The problem with locating a language is that it will never be completely accurate. My browser quite often incorrectly identifies the language, and it was done by google, which probably set itself big minds.
However, consider a few points:
I'm not sure what the Perls Lingua::Identify
module really uses, but most often these tasks are handled using Naive Baysian models, as someone pointed out in another answer. Baysian models use the probability to classify into several categories, in your case it will be a different language. Now these probabilities are like dependent probabilities, i.e. How often does a certain function appear for each category, as well as independent (previous) probabilities, i.e. How often each category appears as a whole.

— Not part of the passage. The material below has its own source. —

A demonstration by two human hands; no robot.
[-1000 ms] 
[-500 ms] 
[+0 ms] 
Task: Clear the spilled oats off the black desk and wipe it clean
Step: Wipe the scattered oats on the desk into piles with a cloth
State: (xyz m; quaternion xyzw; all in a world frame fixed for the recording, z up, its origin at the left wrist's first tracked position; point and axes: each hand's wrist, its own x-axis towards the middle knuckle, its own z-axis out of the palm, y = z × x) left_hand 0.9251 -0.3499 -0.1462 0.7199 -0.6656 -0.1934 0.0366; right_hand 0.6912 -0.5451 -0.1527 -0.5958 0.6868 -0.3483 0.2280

Since both of these data are used, you are likely to get low quality predictions when priors are wrong. I believe that Linua::Identify
is mainly Linua::Identify
body of an online document, so the highest one before that is likely to be English. This means that Lingua::Identify
will most likely classify your documents as English if it has no good reason to believe otherwise (in your case, this most likely has a good reason, because you say that your documents are mistakenly classified as Italian , French and Spanish).
This means that you should try to re-prepare your model, if possible. There may be some methods in Lingua::Identify
to help you with this. If not, I would suggest you write your own Naive Bayes classifier (this is pretty simple actually).
If you have a Naive Bayes classifier, you need to solve a set of functions. Most often, letter frequencies are very characteristic of each language, so this will be the first guess. First, try to train your classifier at these frequencies first. The naive Bayes classifier is used in spam filters, so you can train it as one of them. Ask him to run the sample, and whenever you get an erroneous classification, update the classifier to the correct classification. After some time, it will become less and less.
If a single-letter frequency does not give you good enough results, you can try using n-grams instead (however, keep in mind the combinatorial explosion that this will lead to). I would never suggest trying anything more than 3 grams. If this still does not give you good results, try manually identifying unique common words in each language and adding them to your feature set. I am sure that as soon as you start experimenting with this, you will get more ideas for functions that you can try.
Another nice thing about the approach using Bayesian classifiers is that you can always add new information if more documents arrive that do not match the prepared data. In this case, you can simply reclassify several new documents and similarly to a spam filter, which the classifier will adapt to a changing environment.